WHAT THIS TASK INVOLVES: Identify all lines of the data containing the string "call" and copy them.

DATA SUPPLIED:
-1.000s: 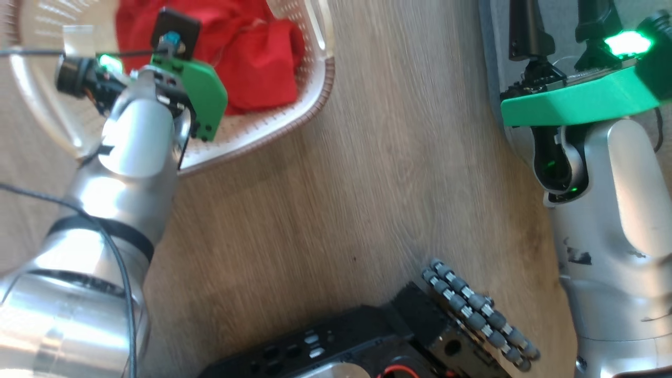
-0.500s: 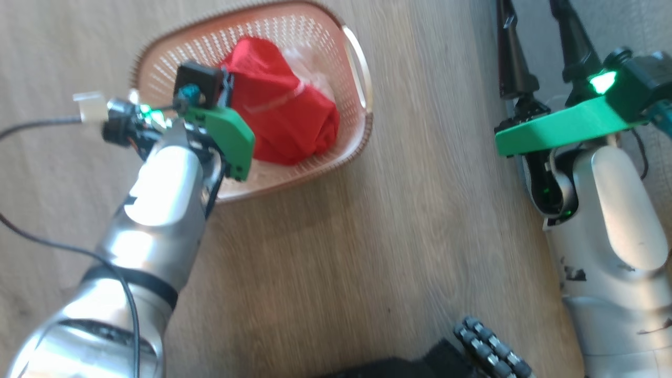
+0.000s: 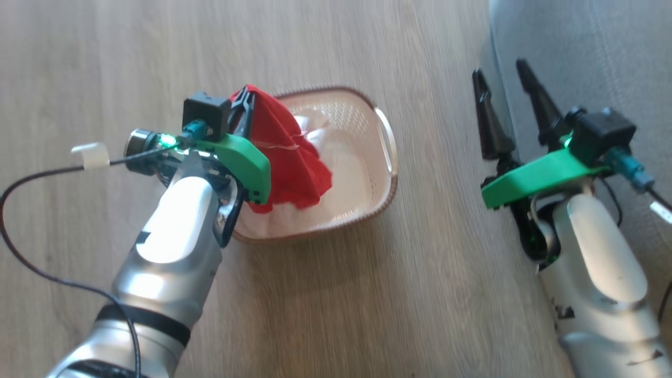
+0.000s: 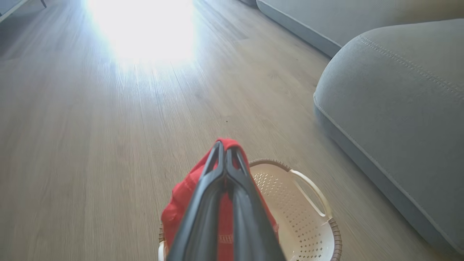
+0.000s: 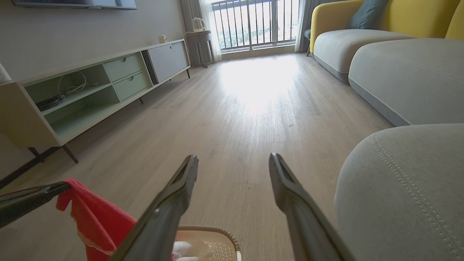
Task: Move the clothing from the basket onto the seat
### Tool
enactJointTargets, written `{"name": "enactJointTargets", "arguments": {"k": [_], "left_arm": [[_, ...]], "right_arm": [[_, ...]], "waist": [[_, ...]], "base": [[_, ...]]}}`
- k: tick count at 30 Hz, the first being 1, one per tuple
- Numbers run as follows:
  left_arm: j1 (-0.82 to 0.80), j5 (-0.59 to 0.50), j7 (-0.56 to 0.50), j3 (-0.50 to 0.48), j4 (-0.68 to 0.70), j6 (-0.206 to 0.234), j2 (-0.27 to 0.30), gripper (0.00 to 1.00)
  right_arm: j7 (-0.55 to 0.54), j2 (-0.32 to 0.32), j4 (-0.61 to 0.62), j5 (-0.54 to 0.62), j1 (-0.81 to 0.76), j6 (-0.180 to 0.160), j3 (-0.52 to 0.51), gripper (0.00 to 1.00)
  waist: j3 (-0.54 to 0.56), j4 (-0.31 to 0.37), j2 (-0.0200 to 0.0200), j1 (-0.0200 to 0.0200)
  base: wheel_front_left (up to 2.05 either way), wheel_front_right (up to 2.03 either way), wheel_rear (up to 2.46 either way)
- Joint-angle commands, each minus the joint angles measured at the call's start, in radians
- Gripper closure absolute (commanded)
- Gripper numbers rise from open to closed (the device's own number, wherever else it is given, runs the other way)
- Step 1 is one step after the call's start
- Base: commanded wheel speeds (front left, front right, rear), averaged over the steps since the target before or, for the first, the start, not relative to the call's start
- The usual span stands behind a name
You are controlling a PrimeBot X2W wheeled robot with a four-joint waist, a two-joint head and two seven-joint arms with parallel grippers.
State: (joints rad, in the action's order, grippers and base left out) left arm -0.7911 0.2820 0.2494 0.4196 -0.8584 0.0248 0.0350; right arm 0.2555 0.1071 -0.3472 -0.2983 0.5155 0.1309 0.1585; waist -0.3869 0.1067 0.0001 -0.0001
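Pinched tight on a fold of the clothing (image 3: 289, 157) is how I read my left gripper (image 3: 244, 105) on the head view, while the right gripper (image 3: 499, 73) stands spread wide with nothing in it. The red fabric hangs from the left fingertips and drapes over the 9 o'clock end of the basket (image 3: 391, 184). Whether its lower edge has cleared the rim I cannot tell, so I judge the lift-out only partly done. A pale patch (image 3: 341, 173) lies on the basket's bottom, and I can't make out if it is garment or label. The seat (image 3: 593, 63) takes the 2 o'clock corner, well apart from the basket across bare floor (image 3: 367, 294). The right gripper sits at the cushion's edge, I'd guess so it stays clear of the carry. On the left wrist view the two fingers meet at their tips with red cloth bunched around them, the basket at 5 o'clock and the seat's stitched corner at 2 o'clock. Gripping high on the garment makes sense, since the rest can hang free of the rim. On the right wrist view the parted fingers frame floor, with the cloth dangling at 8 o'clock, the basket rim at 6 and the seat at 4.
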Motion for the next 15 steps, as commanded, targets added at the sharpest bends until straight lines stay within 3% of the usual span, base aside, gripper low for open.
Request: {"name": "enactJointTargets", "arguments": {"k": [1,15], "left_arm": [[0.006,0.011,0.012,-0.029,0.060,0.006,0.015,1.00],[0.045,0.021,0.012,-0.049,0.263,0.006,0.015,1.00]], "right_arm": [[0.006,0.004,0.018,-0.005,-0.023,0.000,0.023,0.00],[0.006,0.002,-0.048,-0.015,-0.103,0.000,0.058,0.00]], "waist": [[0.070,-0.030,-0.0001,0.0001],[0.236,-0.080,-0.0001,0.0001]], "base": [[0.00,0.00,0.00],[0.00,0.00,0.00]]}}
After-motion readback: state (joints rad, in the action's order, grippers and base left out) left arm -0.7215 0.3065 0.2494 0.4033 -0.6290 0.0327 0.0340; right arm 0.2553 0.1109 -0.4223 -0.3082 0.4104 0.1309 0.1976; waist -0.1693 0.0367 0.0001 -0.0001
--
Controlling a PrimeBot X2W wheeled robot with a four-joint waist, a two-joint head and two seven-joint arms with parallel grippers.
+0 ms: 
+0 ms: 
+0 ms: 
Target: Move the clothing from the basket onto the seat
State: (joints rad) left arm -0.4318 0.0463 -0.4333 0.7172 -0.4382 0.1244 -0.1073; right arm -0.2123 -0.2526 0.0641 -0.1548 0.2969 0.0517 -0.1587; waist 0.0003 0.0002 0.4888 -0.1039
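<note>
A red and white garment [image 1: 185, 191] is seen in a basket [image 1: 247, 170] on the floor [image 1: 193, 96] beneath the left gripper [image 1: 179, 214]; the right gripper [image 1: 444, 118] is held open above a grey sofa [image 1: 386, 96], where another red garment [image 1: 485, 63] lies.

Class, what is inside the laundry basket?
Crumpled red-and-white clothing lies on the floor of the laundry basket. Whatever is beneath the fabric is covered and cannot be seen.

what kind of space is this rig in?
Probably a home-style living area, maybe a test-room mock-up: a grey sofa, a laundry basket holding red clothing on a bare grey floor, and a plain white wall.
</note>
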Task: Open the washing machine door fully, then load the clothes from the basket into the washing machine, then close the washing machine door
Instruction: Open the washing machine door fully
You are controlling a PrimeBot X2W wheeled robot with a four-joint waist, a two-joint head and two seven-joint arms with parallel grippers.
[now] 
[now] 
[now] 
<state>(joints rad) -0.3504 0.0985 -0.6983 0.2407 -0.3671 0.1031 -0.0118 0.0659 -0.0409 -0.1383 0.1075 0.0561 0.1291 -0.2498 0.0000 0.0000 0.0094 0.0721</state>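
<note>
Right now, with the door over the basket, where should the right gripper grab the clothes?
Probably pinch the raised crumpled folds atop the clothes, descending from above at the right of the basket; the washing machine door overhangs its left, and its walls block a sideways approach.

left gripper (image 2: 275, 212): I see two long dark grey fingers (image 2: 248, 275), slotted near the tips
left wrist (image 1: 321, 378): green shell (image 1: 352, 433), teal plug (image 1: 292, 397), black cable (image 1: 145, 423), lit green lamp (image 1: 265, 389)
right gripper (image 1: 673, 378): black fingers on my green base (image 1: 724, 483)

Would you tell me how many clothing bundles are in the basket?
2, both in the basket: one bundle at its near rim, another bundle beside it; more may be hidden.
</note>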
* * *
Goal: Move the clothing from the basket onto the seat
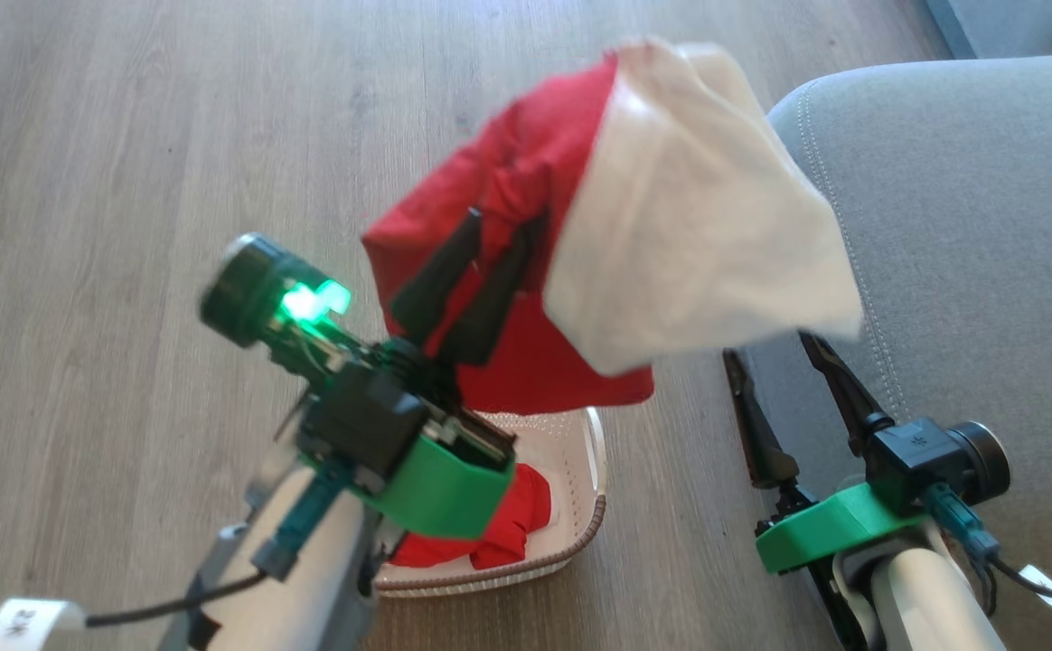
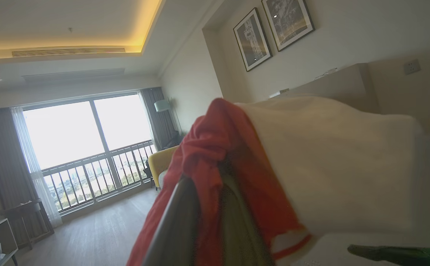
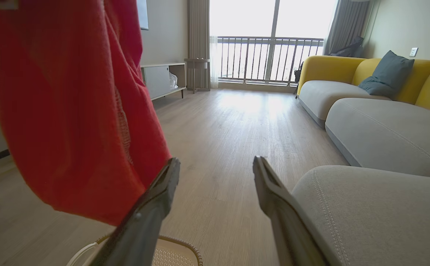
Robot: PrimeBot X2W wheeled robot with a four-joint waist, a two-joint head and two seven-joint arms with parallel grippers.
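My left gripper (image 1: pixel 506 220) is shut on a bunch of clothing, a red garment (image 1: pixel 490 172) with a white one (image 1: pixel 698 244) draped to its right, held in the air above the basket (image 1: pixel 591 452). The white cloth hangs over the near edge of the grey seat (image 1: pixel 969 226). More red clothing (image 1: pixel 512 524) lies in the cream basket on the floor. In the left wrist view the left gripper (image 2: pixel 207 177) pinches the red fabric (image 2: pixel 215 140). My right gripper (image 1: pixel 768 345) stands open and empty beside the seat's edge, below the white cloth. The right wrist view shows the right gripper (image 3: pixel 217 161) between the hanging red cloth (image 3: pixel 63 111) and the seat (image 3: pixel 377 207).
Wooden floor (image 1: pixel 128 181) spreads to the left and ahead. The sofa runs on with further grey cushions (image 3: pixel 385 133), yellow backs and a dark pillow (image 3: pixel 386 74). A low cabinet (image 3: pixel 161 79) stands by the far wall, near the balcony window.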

REPLY TO THE TASK:
- Joint-angle commands, each minus the joint angles measured at the call's start, in radians
- Step 1 is one step after the call's start
- Base: commanded wheel speeds (front left, front right, rear), averaged over the steps since the target before or, for the first, the start, not relative to the call's start

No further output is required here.